Exercise requirements: Retrieve every line from the records in which the word "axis" occurs.

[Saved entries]
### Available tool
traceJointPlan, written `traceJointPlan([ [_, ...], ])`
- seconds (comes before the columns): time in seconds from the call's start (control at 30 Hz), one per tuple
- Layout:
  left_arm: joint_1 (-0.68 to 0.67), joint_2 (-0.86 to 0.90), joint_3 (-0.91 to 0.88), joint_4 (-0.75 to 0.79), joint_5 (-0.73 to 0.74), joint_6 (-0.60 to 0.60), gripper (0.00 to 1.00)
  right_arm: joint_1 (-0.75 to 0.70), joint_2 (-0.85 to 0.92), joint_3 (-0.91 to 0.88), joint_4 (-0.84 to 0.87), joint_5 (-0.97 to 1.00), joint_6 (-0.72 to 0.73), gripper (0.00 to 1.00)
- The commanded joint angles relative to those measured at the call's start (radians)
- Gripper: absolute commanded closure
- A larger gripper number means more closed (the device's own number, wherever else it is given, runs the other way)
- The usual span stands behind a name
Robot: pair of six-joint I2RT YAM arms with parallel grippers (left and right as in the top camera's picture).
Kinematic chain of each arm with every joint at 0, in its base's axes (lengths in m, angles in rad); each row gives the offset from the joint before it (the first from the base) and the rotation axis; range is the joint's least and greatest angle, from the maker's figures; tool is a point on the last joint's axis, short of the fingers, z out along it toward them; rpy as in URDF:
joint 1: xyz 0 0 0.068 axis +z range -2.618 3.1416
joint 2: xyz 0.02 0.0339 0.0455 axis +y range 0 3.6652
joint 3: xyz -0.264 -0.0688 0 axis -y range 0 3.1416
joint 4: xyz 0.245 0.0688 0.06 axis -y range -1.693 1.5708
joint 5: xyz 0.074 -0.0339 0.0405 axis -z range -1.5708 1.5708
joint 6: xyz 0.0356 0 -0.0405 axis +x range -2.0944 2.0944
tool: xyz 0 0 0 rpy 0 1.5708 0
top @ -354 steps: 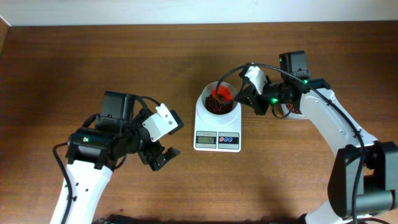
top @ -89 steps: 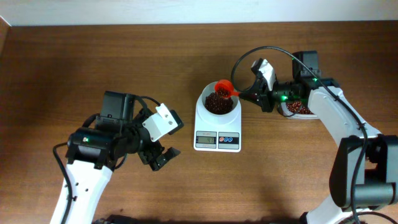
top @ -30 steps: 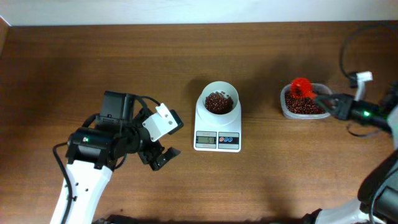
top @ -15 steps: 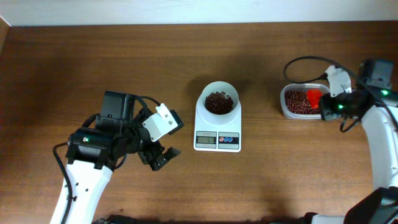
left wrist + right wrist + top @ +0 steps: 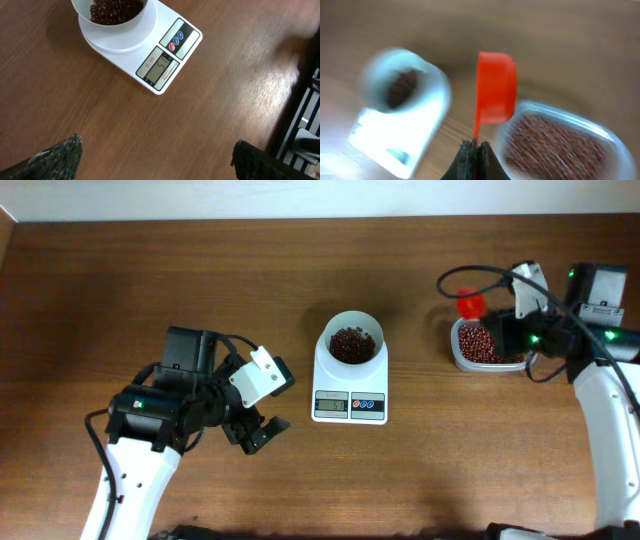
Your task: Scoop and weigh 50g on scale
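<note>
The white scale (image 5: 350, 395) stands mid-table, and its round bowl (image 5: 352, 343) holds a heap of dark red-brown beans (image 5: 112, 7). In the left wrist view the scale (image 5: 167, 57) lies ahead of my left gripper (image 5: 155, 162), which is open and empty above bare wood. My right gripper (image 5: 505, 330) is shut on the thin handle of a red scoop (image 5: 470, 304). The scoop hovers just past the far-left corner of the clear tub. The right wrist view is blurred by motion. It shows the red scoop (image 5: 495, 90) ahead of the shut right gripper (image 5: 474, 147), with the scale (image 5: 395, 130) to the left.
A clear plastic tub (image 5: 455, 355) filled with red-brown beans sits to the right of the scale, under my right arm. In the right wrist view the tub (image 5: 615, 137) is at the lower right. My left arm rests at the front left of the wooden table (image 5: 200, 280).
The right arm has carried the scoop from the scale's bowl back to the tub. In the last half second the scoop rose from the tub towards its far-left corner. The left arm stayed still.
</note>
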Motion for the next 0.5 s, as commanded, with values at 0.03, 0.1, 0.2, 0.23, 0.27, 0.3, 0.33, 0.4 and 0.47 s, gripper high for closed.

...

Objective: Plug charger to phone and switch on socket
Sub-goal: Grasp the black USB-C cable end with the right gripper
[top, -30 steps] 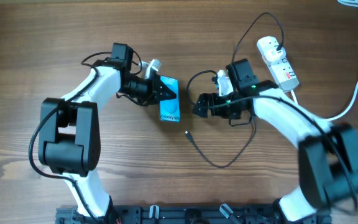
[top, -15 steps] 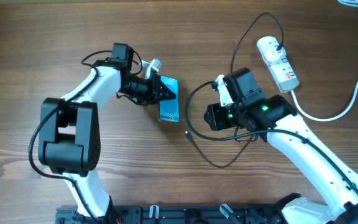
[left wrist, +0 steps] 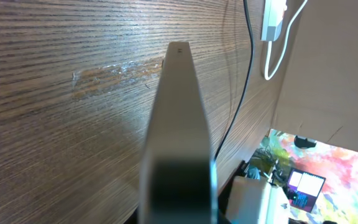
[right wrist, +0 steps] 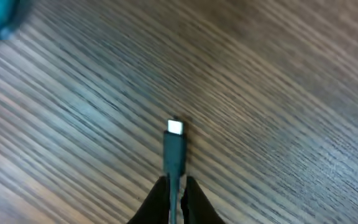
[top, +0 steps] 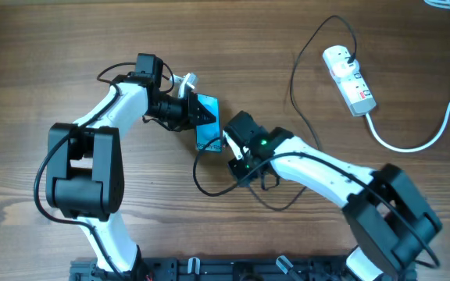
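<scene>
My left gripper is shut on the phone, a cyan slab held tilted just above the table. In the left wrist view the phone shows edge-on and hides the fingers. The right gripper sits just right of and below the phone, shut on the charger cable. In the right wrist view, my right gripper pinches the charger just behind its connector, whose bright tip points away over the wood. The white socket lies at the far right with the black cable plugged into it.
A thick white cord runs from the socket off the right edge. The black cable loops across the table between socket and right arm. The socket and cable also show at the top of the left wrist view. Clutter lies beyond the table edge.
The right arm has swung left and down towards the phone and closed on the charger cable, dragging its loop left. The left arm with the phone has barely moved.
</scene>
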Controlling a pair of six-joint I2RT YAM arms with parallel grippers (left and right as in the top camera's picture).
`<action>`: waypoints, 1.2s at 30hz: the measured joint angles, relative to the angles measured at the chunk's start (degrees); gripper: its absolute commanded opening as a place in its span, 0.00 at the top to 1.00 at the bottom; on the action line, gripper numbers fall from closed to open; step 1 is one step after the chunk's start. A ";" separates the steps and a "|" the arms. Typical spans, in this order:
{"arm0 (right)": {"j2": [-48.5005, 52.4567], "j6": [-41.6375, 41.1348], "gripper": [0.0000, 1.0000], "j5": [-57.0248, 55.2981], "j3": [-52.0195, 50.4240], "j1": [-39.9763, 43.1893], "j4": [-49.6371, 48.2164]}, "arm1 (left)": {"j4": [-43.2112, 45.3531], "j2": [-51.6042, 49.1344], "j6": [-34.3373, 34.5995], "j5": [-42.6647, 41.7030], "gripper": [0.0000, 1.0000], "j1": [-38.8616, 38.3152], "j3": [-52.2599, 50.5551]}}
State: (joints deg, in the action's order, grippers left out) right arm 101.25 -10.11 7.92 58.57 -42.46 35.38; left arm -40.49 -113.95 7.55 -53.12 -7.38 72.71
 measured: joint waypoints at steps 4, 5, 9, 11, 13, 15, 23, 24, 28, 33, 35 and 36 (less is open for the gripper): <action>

Exercise solution:
Kinematic chain of each arm with every joint at 0, in its base's axes (lengths in m, angles in rad); each row gives the offset from the joint before it (the first from the base) and the rotation axis; range is the joint's least and greatest angle, from the maker's figures; tool is a point on the last joint's axis, short of the fingers, z out along it toward them; rpy as in URDF:
joint 1: xyz 0 0 0.068 axis +z range -2.618 3.1416
joint 2: xyz 0.02 0.0339 0.0455 axis +y range 0 3.6652
joint 3: xyz -0.264 -0.0688 0 axis -y range 0 3.1416
joint 4: xyz 0.245 0.0688 0.06 axis -y range -1.693 1.5708
joint 5: xyz 0.074 -0.0339 0.0405 axis -z range -1.5708 1.5708
joint 6: xyz 0.0356 0 -0.0405 axis +x range -2.0944 2.0944

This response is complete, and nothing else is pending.